話の中で印象的だった箇所を書き残しておく。
講演者は、PMにとって大切なのは、プロジェクトの初期にどれだけコンセプトを作り上げられるか。また、いかに熱い思いをもったチームを作れるか、であるという。これは間違いない。PMをはじめとするリーダーが方向性を明確に示さないと、メンバーはどっちを向いて走ればよいか分からなくなるので。
また、企業において、機能別組織が完成しプロセスも完成すると、仕様書通りにモノを作ることに専念しがちで、組織間で責任の押し付け合いが始まるという。これは大企業のリコーの中の人らしいご意見。私の所属する会社もそうだし。
私の心に刺さったのは、次に続いた言葉。機能別組織を作るというのは効率を上げるということだが、効率を上げると人間の能力を下げてしまうという弊害も出る、という。「余る人」が出て、人を二極化することに繋がる、と(組織の中で生き残れる人、残れない人)。
これは全く同意。私の会社も、「作業の標準化」とか「効率化」とかよく言うんだけど、標準化された作業をこなすだけの日々になってしまうと人の成長は止まってしまう。また、そこに価値は生まれない。だって、うちの会社で標準化できるような作業は、他社も同じことできると思うんですよね。そこに差別化は生まれない。

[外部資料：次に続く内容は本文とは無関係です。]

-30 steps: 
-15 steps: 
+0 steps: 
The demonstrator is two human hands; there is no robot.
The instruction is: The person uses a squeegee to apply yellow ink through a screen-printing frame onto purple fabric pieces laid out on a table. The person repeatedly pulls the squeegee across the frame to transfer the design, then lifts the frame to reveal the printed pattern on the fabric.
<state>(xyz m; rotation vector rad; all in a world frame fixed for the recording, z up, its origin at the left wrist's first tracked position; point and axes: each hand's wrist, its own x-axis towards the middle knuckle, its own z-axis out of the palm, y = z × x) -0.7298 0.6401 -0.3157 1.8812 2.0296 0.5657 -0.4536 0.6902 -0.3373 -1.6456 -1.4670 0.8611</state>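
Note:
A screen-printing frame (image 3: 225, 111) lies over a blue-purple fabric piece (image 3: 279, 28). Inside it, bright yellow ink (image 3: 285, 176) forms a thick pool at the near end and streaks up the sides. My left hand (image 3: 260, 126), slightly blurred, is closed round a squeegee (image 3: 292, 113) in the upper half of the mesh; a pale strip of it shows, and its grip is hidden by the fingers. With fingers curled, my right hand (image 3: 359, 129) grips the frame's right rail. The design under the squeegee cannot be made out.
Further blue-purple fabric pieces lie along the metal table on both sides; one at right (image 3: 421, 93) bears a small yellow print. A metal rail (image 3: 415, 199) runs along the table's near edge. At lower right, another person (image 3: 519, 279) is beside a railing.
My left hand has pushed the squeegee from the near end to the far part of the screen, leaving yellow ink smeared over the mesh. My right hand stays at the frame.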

何も標準化・効率化が悪いと言いたいわけではなくて、一度標準化したからといってそれで満足するな、というのが私の意見。標準化・効率化に成功したあとも、更なる効率化を考えたり、新しい物を考えたり、といったクリエイティブな活動を続ける必要がある。しかも、それをやるのが一部の人だけではダメで、組織全体で取り組むような形に持って行きたい。
それを実現するために、如何に組織を活性化するか? を考えなければならない。
近鉄不動産株式会社 アセット事業本部 ハルカス運営部 運営部長 中之坊 健介氏
ハルカスの計画から建築中のエピソード紹介。
どちらかというと計画段階の話が中心。
関西人らしく、話が脇道に逸れたタイミングで聴衆のウケをとっていた。
いくつか紹介。
慶應義塾大学大学院SDM教授 前野 隆司氏
前野教授の講演を聞くのは3回めくらいなので、詳細は省略。
「あなたの想い主導型イノベーション」というワードが印象的だった。
イノベーションには、アイデアだけでなく、それを実現に持っていくための気持ちが大切である。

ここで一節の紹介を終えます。